◆ **What you need to do**: The answer should match the entries that follow exactly, except that no image appears in it.

*** Opening of Material for the task ***

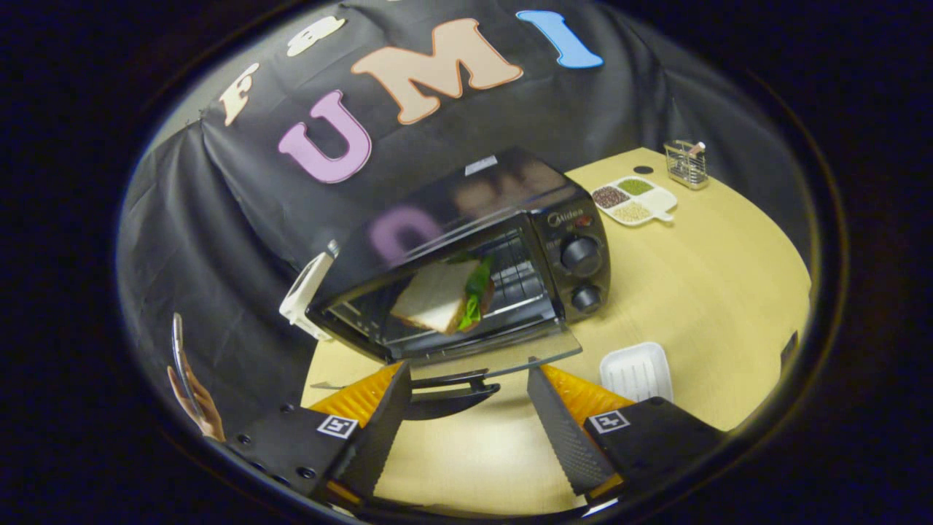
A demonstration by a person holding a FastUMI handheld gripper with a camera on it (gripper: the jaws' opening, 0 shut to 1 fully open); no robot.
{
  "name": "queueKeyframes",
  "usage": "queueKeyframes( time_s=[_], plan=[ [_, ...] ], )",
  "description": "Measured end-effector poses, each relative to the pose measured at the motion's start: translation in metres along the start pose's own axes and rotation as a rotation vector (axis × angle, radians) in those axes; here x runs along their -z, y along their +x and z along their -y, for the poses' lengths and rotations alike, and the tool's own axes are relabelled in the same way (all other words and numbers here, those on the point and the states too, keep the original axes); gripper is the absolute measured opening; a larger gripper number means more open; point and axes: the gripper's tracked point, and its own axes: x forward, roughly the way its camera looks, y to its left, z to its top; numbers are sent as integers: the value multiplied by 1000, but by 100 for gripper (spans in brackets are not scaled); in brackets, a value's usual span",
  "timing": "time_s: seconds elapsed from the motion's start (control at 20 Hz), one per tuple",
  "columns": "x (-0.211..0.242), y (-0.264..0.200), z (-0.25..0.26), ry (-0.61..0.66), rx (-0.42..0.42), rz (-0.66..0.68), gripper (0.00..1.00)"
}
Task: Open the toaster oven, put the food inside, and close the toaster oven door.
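My gripper (466, 415) hangs open at frame bottom; sandwich (444, 295) inside, I should lift the door handle (448, 390) squarely.

So my one camera rides on my gripper (466, 408) and looks forward along my two fingers, which sit spread apart and hold nothing. It's tilted down at the wooden table (714, 292), rolled a bit sideways, and pretty close to the toaster oven (474, 255) just ahead, facing its open front, with the booth's cloth wall behind.
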Motion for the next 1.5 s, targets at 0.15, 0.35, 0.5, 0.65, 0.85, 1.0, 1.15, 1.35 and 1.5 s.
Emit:
queueKeyframes(
  time_s=[0.15,0.35,0.5,0.65,0.85,1.0,1.15,1.35,1.5],
  plan=[
    [-13,8,-4,31,-13,25,100],
    [-27,19,-8,41,-23,46,100],
    [-39,30,-11,44,-31,66,100],
    [-48,37,-14,86,-38,74,100],
    [-52,44,-16,111,-39,84,100],
    [-55,47,-16,123,-36,88,100],
    [-59,46,-17,134,-30,100,100],
    [-65,52,-17,151,-20,120,100],
    [-66,52,-17,156,-18,122,100]
  ],
)
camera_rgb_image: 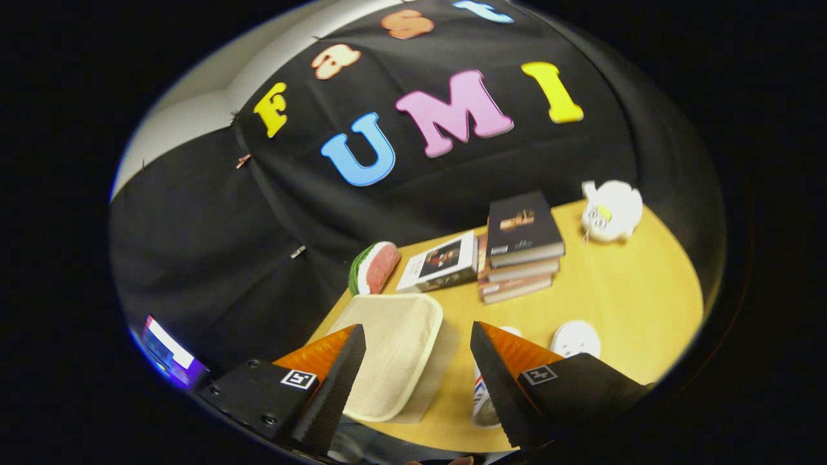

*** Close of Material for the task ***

◆ **Written reply**:
A demonstration by a person holding a FastUMI handheld gripper with a camera on it (gripper: the jaws' opening, 0 shut to 1 fully open); no robot.
{
  "name": "queueKeyframes",
  "usage": "queueKeyframes( time_s=[_], plan=[ [_, ...] ], )",
  "description": "Measured end-effector poses, each relative to the pose measured at the motion's start: translation in metres along the start pose's own axes and rotation as a rotation vector (axis × angle, radians) in those axes; here x runs along their -z, y along their +x and z along their -y, for the poses' lengths and rotations alike, and the tool's own axes are relabelled in the same way (all other words and numbers here, those on the point and the states too, keep the original axes); gripper is the absolute measured opening; a larger gripper number means more open; point and axes: the gripper's tracked point, and its own axes: x forward, roughly the way its camera looks, y to its left, z to its top; numbers are sent as integers: the value multiplied by 1000, but by 100 for gripper (spans in brackets are not scaled); in brackets, a value's usual span",
  "timing": "time_s: seconds elapsed from the motion's start (control at 20 Hz), one per tuple",
  "columns": "x (-0.211..0.242), y (-0.264..0.200), z (-0.25..0.26), ry (-0.61..0.66), rx (-0.42..0.42), rz (-0.66..0.68), gripper (0.00..1.00)"
}
Task: Open the toaster oven, put the food inside, and close the toaster oven door.
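My gripper (466, 415) hangs open at frame bottom; sandwich (444, 295) inside, I should lift the door handle (448, 390) squarely.

So my one camera rides on my gripper (466, 408) and looks forward along my two fingers, which sit spread apart and hold nothing. It's tilted down at the wooden table (714, 292), rolled a bit sideways, and pretty close to the toaster oven (474, 255) just ahead, facing its open front, with the booth's cloth wall behind.
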Motion for the next 1.5 s, targets at 0.15, 0.35, 0.5, 0.65, 0.85, 1.0, 1.15, 1.35 and 1.5 s.
Emit:
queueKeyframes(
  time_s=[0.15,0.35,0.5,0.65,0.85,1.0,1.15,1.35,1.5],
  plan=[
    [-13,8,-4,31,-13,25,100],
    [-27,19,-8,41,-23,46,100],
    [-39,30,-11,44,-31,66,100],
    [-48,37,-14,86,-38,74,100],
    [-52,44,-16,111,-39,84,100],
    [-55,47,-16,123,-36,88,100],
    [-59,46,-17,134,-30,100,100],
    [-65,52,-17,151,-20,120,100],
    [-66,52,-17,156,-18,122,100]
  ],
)
camera_rgb_image: 

No further output is needed for this exercise.